[tdwg-content] Treatise on Occurrence, tokens, and basisOfRecord

Mon Oct 25 21:26:37 CEST 2010

Hi Cam,

> What I then want to ask is, 1. do the terms for 
> clearly defining the bounds of the Occurrence already exist?  
> There exist terms for spatial uncertainty: 
> dwc:coordinateUncertaintyInMeters, and coarse ones for 
> temporal bounds: 
> startDayOfYear + endDayOfYear, but not for temporal 
> uncertainty, or spatial bounds (but see Pete's 
> http://lod.taxonconcept.org/ontology/dwc_area.owl).  

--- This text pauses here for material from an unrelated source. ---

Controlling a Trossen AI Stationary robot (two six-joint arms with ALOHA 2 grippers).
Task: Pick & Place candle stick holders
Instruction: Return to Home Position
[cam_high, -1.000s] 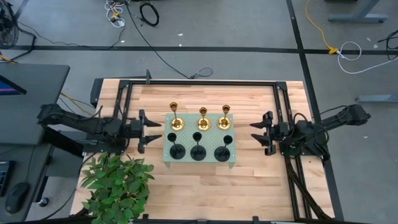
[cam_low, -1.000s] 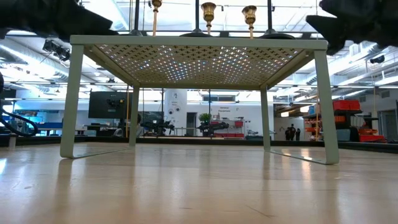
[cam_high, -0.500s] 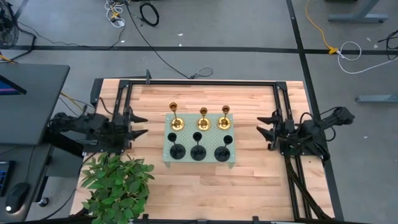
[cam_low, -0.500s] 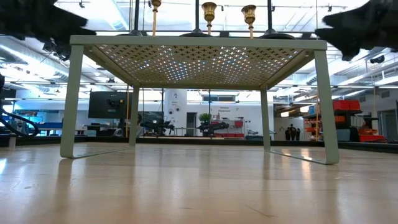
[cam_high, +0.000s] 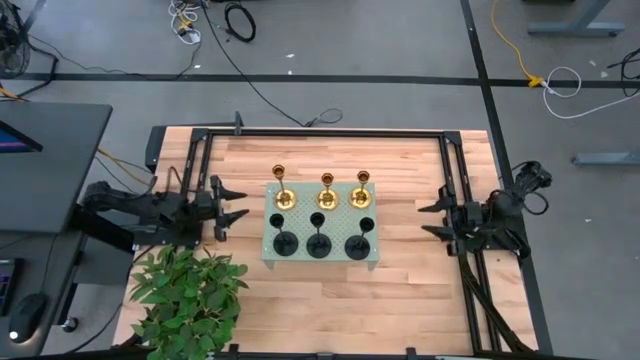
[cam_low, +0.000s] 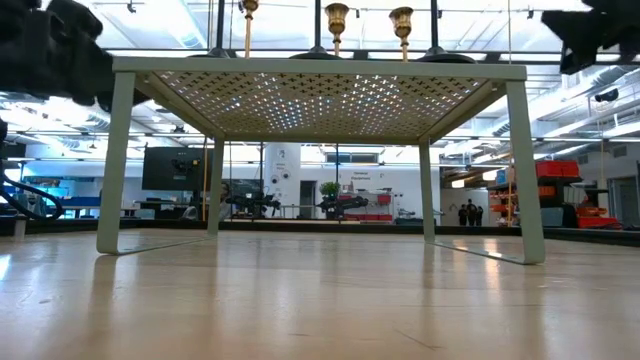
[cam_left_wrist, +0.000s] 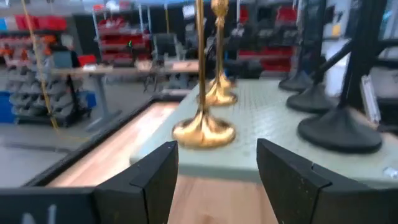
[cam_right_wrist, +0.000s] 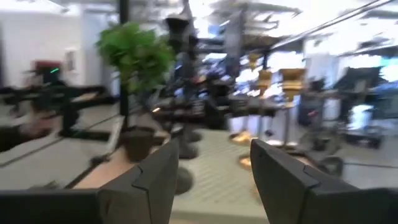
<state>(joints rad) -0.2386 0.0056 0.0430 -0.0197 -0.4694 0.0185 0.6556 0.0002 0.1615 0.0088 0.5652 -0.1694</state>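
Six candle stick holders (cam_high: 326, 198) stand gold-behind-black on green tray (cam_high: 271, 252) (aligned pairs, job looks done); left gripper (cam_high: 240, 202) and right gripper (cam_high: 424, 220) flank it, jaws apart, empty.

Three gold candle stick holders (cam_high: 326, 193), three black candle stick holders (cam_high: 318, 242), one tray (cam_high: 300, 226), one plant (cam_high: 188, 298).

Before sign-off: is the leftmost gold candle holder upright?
Upright: the shiny gold candle holder stands on its base on the pale green perforated tray.

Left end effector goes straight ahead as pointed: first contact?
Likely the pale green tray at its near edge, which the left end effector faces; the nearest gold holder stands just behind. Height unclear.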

The question of temporal uncertainty is an excellent one, and after years of
struggling, I have no "elegant" solution ("elegant" in this case being a
high degree of capturing what what we want to capture, with a minimal set of
attributes in a simple structure).  The problem is that given a range
represented by startDate and endDate (how I handle it in my database), the
interpretation may be any of the following:

- Event occurred at a singular (imprecisely known) point between startDate
and endDate
- Event occurred at multiple points between startDate and endDate
- Event occurred continuously beginning startDate and ending endDate

To overcome this, I added two additional fields:

verbatimDate: Used for historical datasets to record the verbatim date
information (useful for things like "Summer 1984")
dateRemarks: Some sort of text description of what is meant by the startDate
and endDate values

Of course, nether of these date qualifiers is of much use in the semantic
context.  So what we may need some sort of controlled vocabulary for
"dateRangeQualifier" or something, that indicates how to interpret a date
range given only dateStart and dateEnd.

Another solution would be something analagous to my approach for handling
the second part of your question: spatial bounds.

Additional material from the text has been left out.